About this exercise:
An exact copy of all the lines below is required, with every image left out.

Excerpts from a dataset:
_ _ _ _ _
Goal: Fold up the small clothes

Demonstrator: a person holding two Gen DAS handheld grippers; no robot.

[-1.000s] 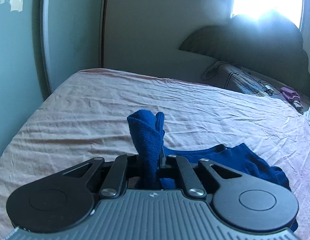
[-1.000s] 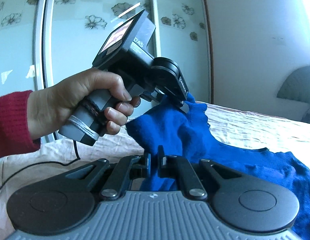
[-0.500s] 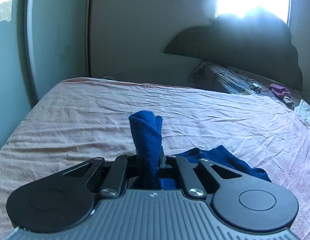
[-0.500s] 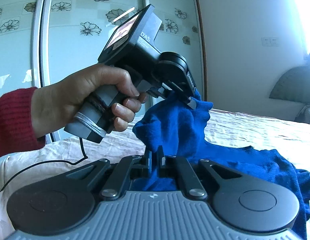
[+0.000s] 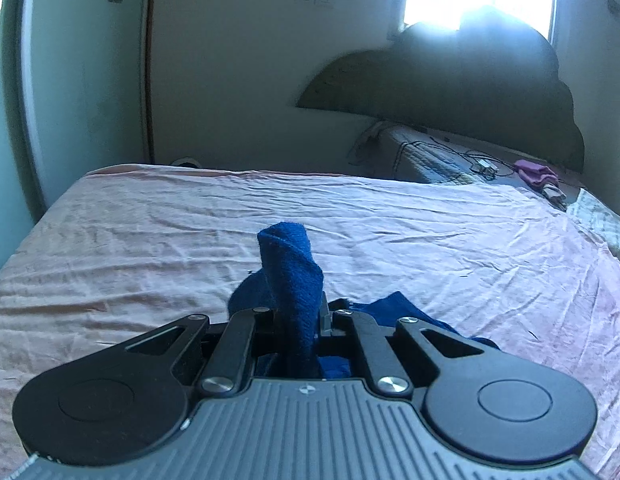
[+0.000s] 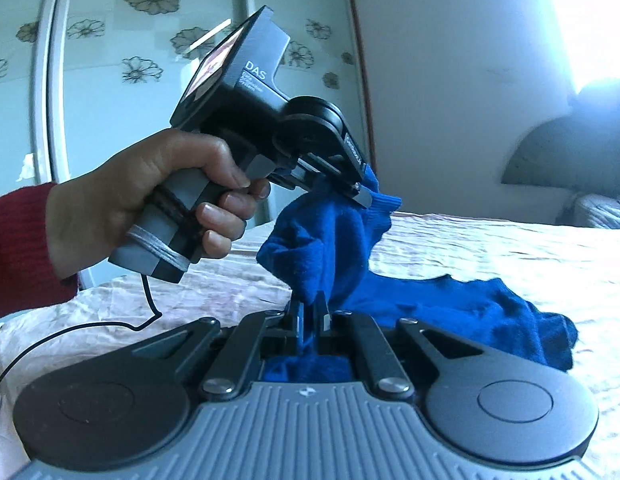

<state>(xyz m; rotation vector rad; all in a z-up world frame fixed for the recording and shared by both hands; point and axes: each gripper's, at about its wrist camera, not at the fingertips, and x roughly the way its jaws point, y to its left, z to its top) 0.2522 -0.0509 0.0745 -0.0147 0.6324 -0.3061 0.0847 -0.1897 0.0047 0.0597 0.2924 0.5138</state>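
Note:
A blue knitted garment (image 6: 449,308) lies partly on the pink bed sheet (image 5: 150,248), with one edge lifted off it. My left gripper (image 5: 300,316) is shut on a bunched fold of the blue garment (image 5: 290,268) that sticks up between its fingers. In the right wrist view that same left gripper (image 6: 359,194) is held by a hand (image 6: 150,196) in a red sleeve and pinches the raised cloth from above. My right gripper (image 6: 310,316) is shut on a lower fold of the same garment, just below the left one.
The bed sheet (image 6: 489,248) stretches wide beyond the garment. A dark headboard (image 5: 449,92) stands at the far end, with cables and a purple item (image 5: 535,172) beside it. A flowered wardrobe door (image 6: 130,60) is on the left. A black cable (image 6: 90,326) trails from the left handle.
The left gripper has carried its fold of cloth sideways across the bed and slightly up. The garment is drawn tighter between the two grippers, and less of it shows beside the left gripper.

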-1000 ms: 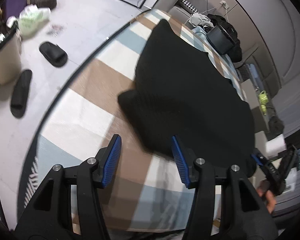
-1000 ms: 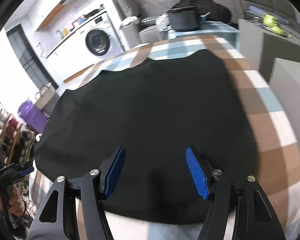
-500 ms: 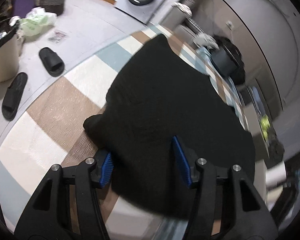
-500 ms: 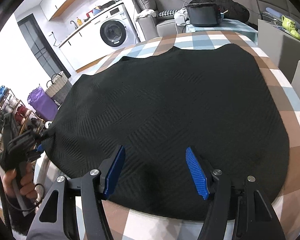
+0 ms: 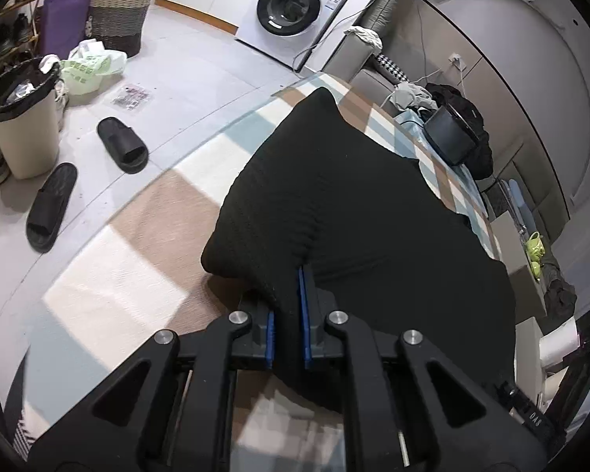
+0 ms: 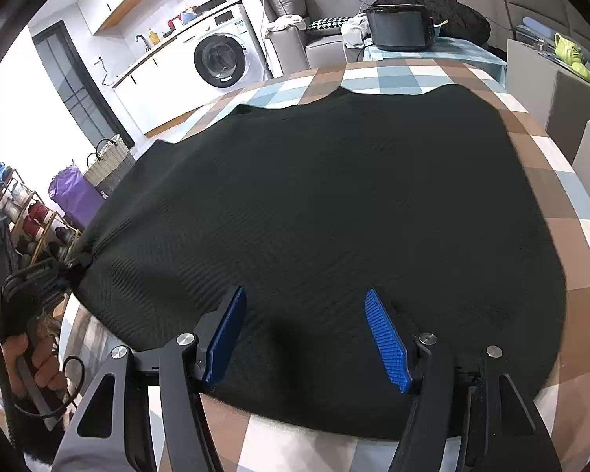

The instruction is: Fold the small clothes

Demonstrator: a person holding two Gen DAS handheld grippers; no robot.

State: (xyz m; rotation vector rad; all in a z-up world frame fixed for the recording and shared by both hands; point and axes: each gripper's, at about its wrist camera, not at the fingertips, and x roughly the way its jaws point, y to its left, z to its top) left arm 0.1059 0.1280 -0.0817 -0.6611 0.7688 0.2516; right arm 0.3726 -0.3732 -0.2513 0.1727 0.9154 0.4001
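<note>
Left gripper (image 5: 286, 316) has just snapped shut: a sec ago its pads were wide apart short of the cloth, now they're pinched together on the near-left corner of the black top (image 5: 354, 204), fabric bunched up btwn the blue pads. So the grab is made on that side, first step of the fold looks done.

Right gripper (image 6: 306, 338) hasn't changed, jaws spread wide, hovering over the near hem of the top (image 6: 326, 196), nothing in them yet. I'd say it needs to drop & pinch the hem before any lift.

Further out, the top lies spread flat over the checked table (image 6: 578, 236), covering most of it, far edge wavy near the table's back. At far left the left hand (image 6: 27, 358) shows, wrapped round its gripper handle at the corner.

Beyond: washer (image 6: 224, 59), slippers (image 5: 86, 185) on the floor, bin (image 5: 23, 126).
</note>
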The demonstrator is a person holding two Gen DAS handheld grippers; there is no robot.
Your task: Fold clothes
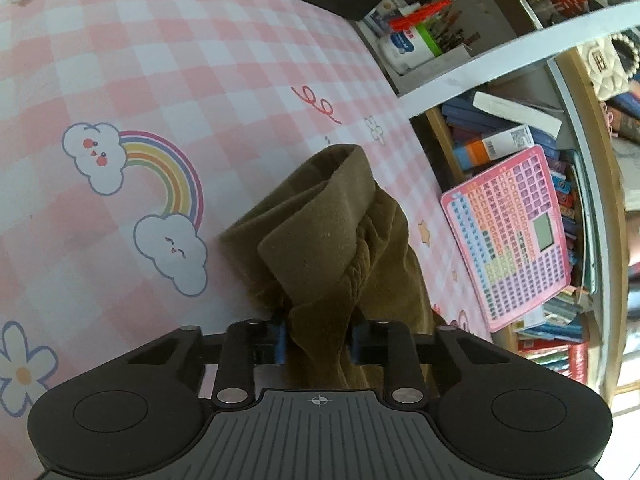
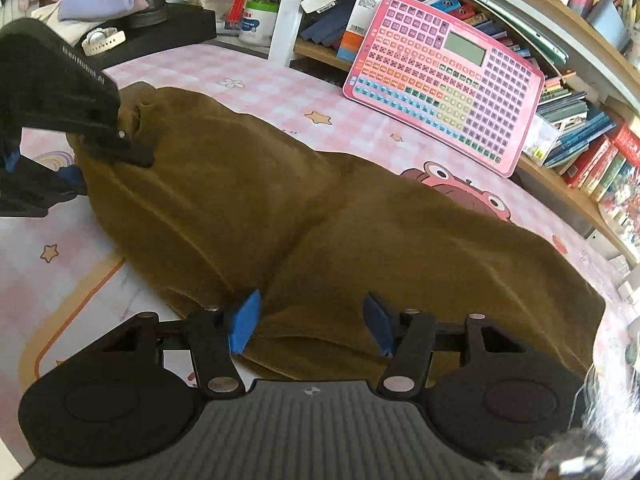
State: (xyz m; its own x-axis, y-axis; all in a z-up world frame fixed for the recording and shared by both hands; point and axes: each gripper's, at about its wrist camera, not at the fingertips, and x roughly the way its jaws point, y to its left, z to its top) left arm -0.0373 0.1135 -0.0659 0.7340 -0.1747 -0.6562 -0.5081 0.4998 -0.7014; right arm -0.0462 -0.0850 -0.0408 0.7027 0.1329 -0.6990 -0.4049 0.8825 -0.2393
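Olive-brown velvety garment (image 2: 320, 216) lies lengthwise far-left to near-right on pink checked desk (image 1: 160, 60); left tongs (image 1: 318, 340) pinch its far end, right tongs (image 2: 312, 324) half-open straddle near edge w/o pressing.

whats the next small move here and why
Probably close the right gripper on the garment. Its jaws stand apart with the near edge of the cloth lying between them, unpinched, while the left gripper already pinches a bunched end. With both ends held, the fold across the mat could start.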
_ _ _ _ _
Reply:
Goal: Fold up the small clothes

Demonstrator: a person holding two Gen DAS handheld grippers; no robot.

[-1.000s] 
[-1.000s] 
[-0.500s] 
[-0.500s] 
[+0.000s] 
[+0.000s] 

<state>(xyz m; rotation vector rad; all in a z-up world frame fixed for the recording and shared by both hands; point and axes: each gripper's, at about its wrist camera, not at the fingertips, and x roughly the way its jaws point, y to its left, z to its top) 0.2522 -0.0509 0.0745 -0.0147 0.6324 -0.3061 0.0847 -0.1897 0.0047 0.0597 0.2924 0.5138</state>
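Note:
A blue knitted garment (image 6: 449,308) lies partly on the pink bed sheet (image 5: 150,248), with one edge lifted off it. My left gripper (image 5: 300,316) is shut on a bunched fold of the blue garment (image 5: 290,268) that sticks up between its fingers. In the right wrist view that same left gripper (image 6: 359,194) is held by a hand (image 6: 150,196) in a red sleeve and pinches the raised cloth from above. My right gripper (image 6: 310,316) is shut on a lower fold of the same garment, just below the left one.
The bed sheet (image 6: 489,248) stretches wide beyond the garment. A dark headboard (image 5: 449,92) stands at the far end, with cables and a purple item (image 5: 535,172) beside it. A flowered wardrobe door (image 6: 130,60) is on the left. A black cable (image 6: 90,326) trails from the left handle.
The left gripper has carried its fold of cloth sideways across the bed and slightly up. The garment is drawn tighter between the two grippers, and less of it shows beside the left gripper.
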
-1000 ms: 
-1000 ms: 
-500 ms: 
-500 ms: 
+0 ms: 
+0 ms: 

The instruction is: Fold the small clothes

Demonstrator: a person holding two Gen DAS handheld grippers; no robot.

State: (xyz m; rotation vector rad; all in a z-up world frame fixed for the recording and shared by both hands; point and axes: each gripper's, at about its wrist camera, not at the fingertips, and x roughly the way its jaws point, y to its left, z to its top) left arm 0.1059 0.1280 -0.0817 -0.6611 0.7688 0.2516; right arm 0.3726 -0.3732 -0.2513 0.1727 0.9154 0.4001
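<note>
Left gripper (image 5: 286, 316) has just snapped shut: a sec ago its pads were wide apart short of the cloth, now they're pinched together on the near-left corner of the black top (image 5: 354, 204), fabric bunched up btwn the blue pads. So the grab is made on that side, first step of the fold looks done.

Right gripper (image 6: 306, 338) hasn't changed, jaws spread wide, hovering over the near hem of the top (image 6: 326, 196), nothing in them yet. I'd say it needs to drop & pinch the hem before any lift.

Further out, the top lies spread flat over the checked table (image 6: 578, 236), covering most of it, far edge wavy near the table's back. At far left the left hand (image 6: 27, 358) shows, wrapped round its gripper handle at the corner.

Beyond: washer (image 6: 224, 59), slippers (image 5: 86, 185) on the floor, bin (image 5: 23, 126).
</note>
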The demonstrator is a person holding two Gen DAS handheld grippers; there is no robot.
Your task: Fold clothes
State: (xyz m; its own x-axis, y-axis; all in a z-up world frame fixed for the recording and shared by both hands; point and axes: each gripper's, at about its wrist camera, not at the fingertips, and x roughly the way its jaws point, y to its left, z to its top) left arm -0.0373 0.1135 -0.0659 0.7340 -0.1747 -0.6562 -0.5081 0.4998 -0.7014; right arm -0.0462 -0.0850 -0.0408 0.7027 0.1329 -0.6990 -0.4049 0.8825 -0.2393
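Olive-brown velvety garment (image 2: 320, 216) lies lengthwise far-left to near-right on pink checked desk (image 1: 160, 60); left tongs (image 1: 318, 340) pinch its far end, right tongs (image 2: 312, 324) half-open straddle near edge w/o pressing.

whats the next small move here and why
Probably close the right gripper on the garment. Its jaws stand apart with the near edge of the cloth lying between them, unpinched, while the left gripper already pinches a bunched end. With both ends held, the fold across the mat could start.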

Now the exercise is finished.